• **TASK GOAL**
Each entry below should be printed exactly, with every image left out.

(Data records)
⟨

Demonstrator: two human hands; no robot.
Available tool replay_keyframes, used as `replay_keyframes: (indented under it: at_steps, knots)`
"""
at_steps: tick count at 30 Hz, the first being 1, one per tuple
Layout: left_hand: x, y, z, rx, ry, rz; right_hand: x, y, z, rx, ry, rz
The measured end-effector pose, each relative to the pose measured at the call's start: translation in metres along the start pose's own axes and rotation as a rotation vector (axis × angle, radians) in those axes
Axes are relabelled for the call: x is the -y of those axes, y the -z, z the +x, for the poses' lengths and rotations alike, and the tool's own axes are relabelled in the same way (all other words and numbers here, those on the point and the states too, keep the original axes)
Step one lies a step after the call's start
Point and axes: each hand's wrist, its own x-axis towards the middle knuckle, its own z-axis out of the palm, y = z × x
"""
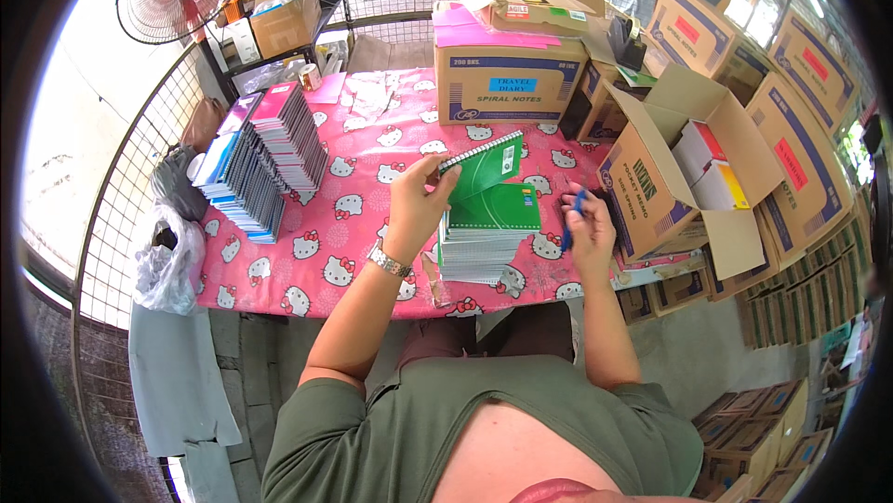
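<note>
My left hand [423, 201] grips a green spiral notebook [486, 166] by its left end, tilted up above a stack. Beneath it, the stack of green spiral notebooks [484, 247] stands near the table's front edge, its top cover facing up. To the right of the stack, my right hand [589, 226] is closed around a slim blue object [568, 239]; the fingers partly cover it, so its exact kind is unclear. Farther left stand a pile of blue notebooks [244, 185] and a taller pile of pink notebooks [296, 145].
The table has a pink patterned cloth [372, 215]. An open carton [646, 196] with notebooks inside stands right of my right hand. A closed carton [507, 85] sits at the back, near a tape dispenser [628, 43]. Plastic bags [167, 257] hang at the left edge.
</note>
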Motion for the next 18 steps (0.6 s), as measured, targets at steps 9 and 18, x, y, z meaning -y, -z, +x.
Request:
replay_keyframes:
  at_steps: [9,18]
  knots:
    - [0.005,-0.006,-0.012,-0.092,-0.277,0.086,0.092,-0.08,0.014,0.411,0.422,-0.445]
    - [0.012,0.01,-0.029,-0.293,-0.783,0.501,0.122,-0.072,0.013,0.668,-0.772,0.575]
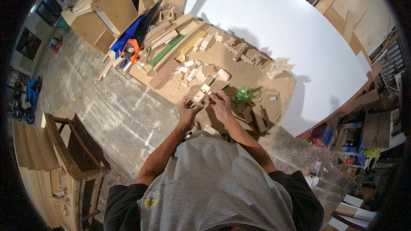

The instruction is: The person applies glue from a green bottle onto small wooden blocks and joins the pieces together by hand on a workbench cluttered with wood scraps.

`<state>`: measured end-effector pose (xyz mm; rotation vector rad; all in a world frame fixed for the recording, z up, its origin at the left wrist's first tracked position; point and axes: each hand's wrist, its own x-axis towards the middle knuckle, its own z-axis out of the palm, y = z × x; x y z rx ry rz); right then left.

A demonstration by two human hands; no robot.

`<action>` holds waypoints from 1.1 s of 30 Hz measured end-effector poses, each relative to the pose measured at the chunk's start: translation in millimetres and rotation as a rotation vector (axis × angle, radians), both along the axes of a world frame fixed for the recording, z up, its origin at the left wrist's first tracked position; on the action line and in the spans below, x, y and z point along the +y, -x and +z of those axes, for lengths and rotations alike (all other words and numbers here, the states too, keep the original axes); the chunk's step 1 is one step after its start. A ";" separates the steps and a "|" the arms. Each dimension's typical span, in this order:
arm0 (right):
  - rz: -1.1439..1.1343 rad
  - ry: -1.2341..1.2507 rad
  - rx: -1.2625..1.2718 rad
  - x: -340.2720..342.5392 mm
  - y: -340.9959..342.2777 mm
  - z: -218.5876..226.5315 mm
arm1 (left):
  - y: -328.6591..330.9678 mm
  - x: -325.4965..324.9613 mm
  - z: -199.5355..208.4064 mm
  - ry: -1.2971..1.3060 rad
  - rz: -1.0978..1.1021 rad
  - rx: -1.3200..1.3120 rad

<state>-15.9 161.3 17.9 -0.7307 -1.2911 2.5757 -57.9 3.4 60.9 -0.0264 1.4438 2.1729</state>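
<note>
At the near edge of the workbench [173, 94], my left hand [188, 108] is closed on a small pale wooden piece [199, 96] with dark marks or holes in its face. My right hand [221, 105] meets it from the other side, its fingertips pinched around a small light wooden bit [209, 93] at the piece's edge. A thin dark stick, perhaps a pencil [225, 87], shows just beyond my right fingers. Loose wooden offcuts [191, 71] lie beyond both hands. To the right of my right hand is a crumpled green clear plastic thing [243, 94].
Long boards and a green strip [167, 50] are stacked at the bench's left, near an orange-handled saw [130, 51]. Small wooden assemblies [244, 52] line the back. A large white panel [274, 13] stands behind. Wooden blocks [259, 119] sit at right; a wooden frame [70, 145] stands lower left.
</note>
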 end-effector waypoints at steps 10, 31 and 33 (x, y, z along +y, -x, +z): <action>-0.034 0.183 0.056 -2.3 0.2 21.5 | 3.5 3.1 -5.8 0.006 0.020 0.020; 0.173 -0.095 -0.036 -10.6 -9.5 35.6 | 9.6 -2.3 -19.5 -0.202 0.014 -0.172; 0.150 -0.099 -0.019 -11.8 -9.2 30.5 | 9.2 -2.0 -16.0 -0.181 0.003 -0.169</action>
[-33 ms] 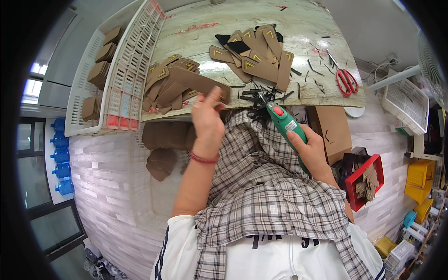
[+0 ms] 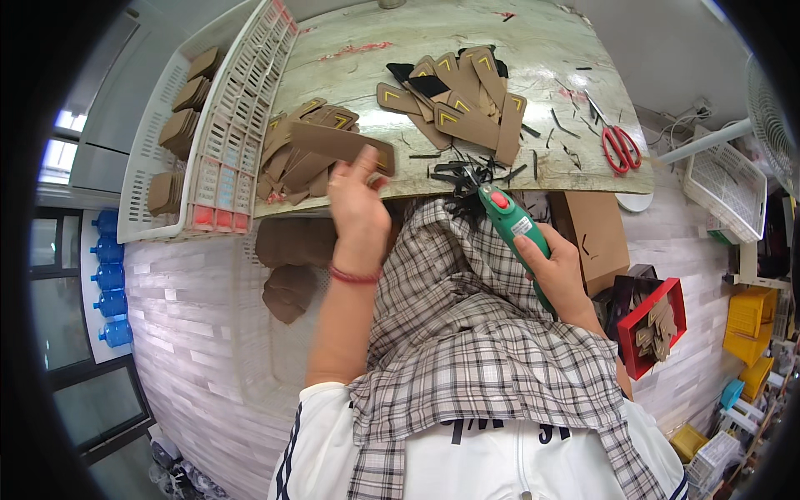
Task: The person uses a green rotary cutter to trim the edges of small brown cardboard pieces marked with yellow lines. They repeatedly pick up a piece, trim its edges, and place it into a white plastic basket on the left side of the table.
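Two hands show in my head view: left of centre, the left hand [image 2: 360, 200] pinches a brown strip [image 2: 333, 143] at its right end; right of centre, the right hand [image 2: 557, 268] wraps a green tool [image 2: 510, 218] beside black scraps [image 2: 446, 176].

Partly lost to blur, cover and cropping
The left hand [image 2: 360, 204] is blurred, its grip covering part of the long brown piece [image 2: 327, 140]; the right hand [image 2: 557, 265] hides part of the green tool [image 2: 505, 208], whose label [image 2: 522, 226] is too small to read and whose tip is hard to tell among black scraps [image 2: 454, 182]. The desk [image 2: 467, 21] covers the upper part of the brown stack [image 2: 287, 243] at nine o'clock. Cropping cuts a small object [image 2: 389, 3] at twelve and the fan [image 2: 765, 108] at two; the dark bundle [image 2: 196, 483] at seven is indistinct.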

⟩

• **RESPONSE AREA**
Demonstrator: two human hands; no robot.
Available tool replay_keyframes, used as `replay_keyframes: (indented under it: at_steps, knots)`
"""
at_steps: tick count at 30 Hz, the first being 1, one per tuple
Layout: left_hand: x, y, z, rx, ry, rz; right_hand: x, y, z, rx, ry, rz
The measured end-effector pose, each relative to the pose measured at the call's start: translation in metres along the start pose's own axes and rotation as a rotation vector (axis × angle, radians) in those axes
Axes are relabelled for the call: x is the -y of those axes, y the -z, z the +x, for the poses' lengths and rotations alike, and the tool's own axes are relabelled in the same way (all other words and numbers here, those on the point and the states too, keep the original axes)
Step one lies a step after the call's start
Point and axes: each hand's wrist, its own x-axis towards the middle knuckle, its own z-axis out of the palm, y = z × x
"""
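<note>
My left hand [423, 201] grips a green spiral notebook [486, 166] by its left end, tilted up above a stack. Beneath it, the stack of green spiral notebooks [484, 247] stands near the table's front edge, its top cover facing up. To the right of the stack, my right hand [589, 226] is closed around a slim blue object [568, 239]; the fingers partly cover it, so its exact kind is unclear. Farther left stand a pile of blue notebooks [244, 185] and a taller pile of pink notebooks [296, 145].
The table has a pink patterned cloth [372, 215]. An open carton [646, 196] with notebooks inside stands right of my right hand. A closed carton [507, 85] sits at the back, near a tape dispenser [628, 43]. Plastic bags [167, 257] hang at the left edge.
</note>
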Motion for the next 18 steps (0.6 s), as measured, targets at steps 9 and 18, x, y, z meaning -y, -z, +x.
Request:
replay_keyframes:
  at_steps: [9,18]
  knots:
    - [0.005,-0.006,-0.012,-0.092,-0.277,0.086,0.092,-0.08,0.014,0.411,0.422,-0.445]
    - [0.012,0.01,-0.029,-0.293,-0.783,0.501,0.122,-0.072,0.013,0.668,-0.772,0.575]

The instruction is: The person applies glue from a green bottle onto small wooden blocks and joins the pieces together by hand on a workbench cluttered with wood scraps.

`<state>`: measured end-effector pose (xyz mm; rotation vector rad; all in a world frame fixed for the recording, z up, its origin at the left wrist's first tracked position; point and axes: each hand's wrist, its own x-axis towards the middle knuckle, its own z-axis out of the palm, y = z × x; x y z rx ry rz); right then left.

A demonstration by two human hands; no robot.

`<action>` holds waypoints from 1.1 s of 30 Hz measured end-effector poses, each relative to the pose measured at the chunk's start: translation in millimetres and rotation as a rotation vector (axis × angle, radians), both along the axes of a world frame fixed for the recording, z up, its origin at the left wrist's first tracked position; on the action line and in the spans below, x, y and z point along the +y, -x and +z of those axes, for lengths and rotations alike (all other words and numbers here, the states too, keep the original axes); the chunk's step 1 is one step after its start. A ";" separates the steps and a "|" the arms. Each dimension's typical span, in this order:
arm0 (right):
  - rz: -1.1439..1.1343 rad
  - ry: -1.2341..1.2507 rad
  - rx: -1.2625..1.2718 rad
  - x: -340.2720..342.5392 mm
  - y: -340.9959..342.2777 mm
  - z: -218.5876..226.5315 mm
arm1 (left):
  - y: -328.6591..330.9678 mm
  - x: -325.4965..324.9613 mm
  - z: -199.5355..208.4064 mm
  - ry: -1.2971..1.3060 rad
  - rz: -1.0978..1.1021 rad
  - rx: -1.3200..1.3120 rad

<state>-15.9 161.3 17.9 -0.7307 -1.2911 2.5757 -57.9 3.4 60.9 -0.0264 1.4438 2.1729</state>
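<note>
At the near edge of the workbench [173, 94], my left hand [188, 108] is closed on a small pale wooden piece [199, 96] with dark marks or holes in its face. My right hand [221, 105] meets it from the other side, its fingertips pinched around a small light wooden bit [209, 93] at the piece's edge. A thin dark stick, perhaps a pencil [225, 87], shows just beyond my right fingers. Loose wooden offcuts [191, 71] lie beyond both hands. To the right of my right hand is a crumpled green clear plastic thing [243, 94].
Long boards and a green strip [167, 50] are stacked at the bench's left, near an orange-handled saw [130, 51]. Small wooden assemblies [244, 52] line the back. A large white panel [274, 13] stands behind. Wooden blocks [259, 119] sit at right; a wooden frame [70, 145] stands lower left.
</note>
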 end-effector waypoints at steps 10, 31 and 33 (x, y, z along +y, -x, +z): <action>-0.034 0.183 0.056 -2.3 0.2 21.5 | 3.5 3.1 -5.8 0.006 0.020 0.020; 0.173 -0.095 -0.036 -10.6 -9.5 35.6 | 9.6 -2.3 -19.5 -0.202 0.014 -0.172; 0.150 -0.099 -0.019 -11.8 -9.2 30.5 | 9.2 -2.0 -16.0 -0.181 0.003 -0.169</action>
[-33 ms] 
[+0 ms] 
Task: The person uses a green rotary cutter to trim the edges of small brown cardboard pieces marked with yellow lines. They repeatedly pick up a piece, trim its edges, and place it into a white plastic basket on the left side of the table.
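Two hands show in my head view: left of centre, the left hand [image 2: 360, 200] pinches a brown strip [image 2: 333, 143] at its right end; right of centre, the right hand [image 2: 557, 268] wraps a green tool [image 2: 510, 218] beside black scraps [image 2: 446, 176].

Partly lost to blur, cover and cropping
The left hand [image 2: 360, 204] is blurred, its grip covering part of the long brown piece [image 2: 327, 140]; the right hand [image 2: 557, 265] hides part of the green tool [image 2: 505, 208], whose label [image 2: 522, 226] is too small to read and whose tip is hard to tell among black scraps [image 2: 454, 182]. The desk [image 2: 467, 21] covers the upper part of the brown stack [image 2: 287, 243] at nine o'clock. Cropping cuts a small object [image 2: 389, 3] at twelve and the fan [image 2: 765, 108] at two; the dark bundle [image 2: 196, 483] at seven is indistinct.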

Nothing further remains in the output.